Pensées dangereuses. Pensées bouleversées, parasites qui te disent vite, vite, vite. Trouve la porte et claque-la, ne te retourne pas. La faute est trop grande... quand tu es tombée, enfin, dans le fond du fond, à creuser de tes doigts en sang le sol en béton d’une cave d’où tu ne sortiras pas, jamais, à creuser pour t’enfoncer encore, pour te cacher et pour suffoquer, tu ne penses plus à ce qui te retient. Tu coupes les fils, un à un, tu resserres convulsivement les fers qui t’alourdissent, les boulets à tes pieds qui te meurtrissent les chevilles à chaque pas.
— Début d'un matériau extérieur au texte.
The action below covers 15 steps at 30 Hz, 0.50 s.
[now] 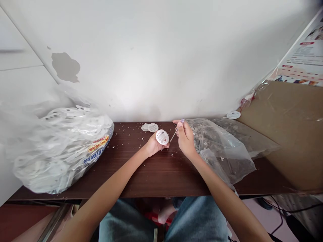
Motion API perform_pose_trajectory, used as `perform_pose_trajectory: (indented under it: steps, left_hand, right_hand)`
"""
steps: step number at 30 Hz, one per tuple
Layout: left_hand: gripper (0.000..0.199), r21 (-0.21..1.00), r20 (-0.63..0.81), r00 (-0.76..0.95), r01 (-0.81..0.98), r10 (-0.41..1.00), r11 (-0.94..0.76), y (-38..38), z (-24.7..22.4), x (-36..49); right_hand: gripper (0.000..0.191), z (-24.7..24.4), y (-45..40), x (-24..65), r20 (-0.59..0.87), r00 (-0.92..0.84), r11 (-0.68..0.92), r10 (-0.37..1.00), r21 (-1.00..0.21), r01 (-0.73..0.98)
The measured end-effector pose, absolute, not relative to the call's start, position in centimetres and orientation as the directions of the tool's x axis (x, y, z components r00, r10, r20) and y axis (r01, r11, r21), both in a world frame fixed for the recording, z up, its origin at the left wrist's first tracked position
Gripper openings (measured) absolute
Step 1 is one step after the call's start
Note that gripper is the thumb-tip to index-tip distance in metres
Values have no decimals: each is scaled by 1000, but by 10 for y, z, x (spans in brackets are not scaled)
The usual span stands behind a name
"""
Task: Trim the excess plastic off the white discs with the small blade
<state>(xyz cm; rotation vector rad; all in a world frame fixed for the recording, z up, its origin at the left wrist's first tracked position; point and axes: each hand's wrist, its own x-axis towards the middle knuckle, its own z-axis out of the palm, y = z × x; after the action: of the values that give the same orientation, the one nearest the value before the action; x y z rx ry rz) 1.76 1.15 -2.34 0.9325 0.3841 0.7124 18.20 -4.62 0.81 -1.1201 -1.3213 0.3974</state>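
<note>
My left hand (152, 145) holds a round white card disc (162, 137) with printed lines and small cut-outs, tilted up toward me. Between the fingers and thumb of my right hand (186, 137) is a thin metal rod tool (173, 135) with a purplish handle end (182, 120). The rod slants down to the left, its tip close to the disc's right edge; whether they touch I cannot tell. Just behind my left hand, two more discs (152, 127) lie overlapping on the dark wooden table (161, 178).
A big clear bag (63, 148) full of white discs stands on the left. Clear bags (222, 144) holding small scraps lie at right, beside a cardboard box (295, 134). Another disc (233, 115) rests near the wall. White scraps are scattered over the tabletop.
</note>
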Motion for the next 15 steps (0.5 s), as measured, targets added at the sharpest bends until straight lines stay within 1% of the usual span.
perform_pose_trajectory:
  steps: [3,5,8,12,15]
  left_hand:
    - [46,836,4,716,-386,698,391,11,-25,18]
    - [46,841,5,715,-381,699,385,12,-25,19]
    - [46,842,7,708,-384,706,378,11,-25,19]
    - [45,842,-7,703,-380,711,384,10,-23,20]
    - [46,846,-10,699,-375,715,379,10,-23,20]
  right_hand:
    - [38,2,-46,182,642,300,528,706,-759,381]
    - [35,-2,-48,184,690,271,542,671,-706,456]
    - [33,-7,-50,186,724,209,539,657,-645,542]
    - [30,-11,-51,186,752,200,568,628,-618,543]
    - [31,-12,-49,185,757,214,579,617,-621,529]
Tu organises, sombrement, passivement, ta propre descente. Ta disparition dans le tombeau de béton, creusé avec tes ongles, pensé avec ta tête.
Tu te vois, zombie plombé par tes propres murmures dégoulinants d’idées noires, créature dénaturée, écrasée par le goudron en fusion qui brûle et qui sèche dans tes cheveux, dans tes yeux, dans ta bouche, qui colle à ton cerveau comme un chewing-gum maléfique. Tu ne peux rien y faire.
Rien.
Tu n’as plus d’ongles, tu continues de creuser. Continue, continue, continue… jusqu’à la lumière, là, tout en bas, de l’autre côté…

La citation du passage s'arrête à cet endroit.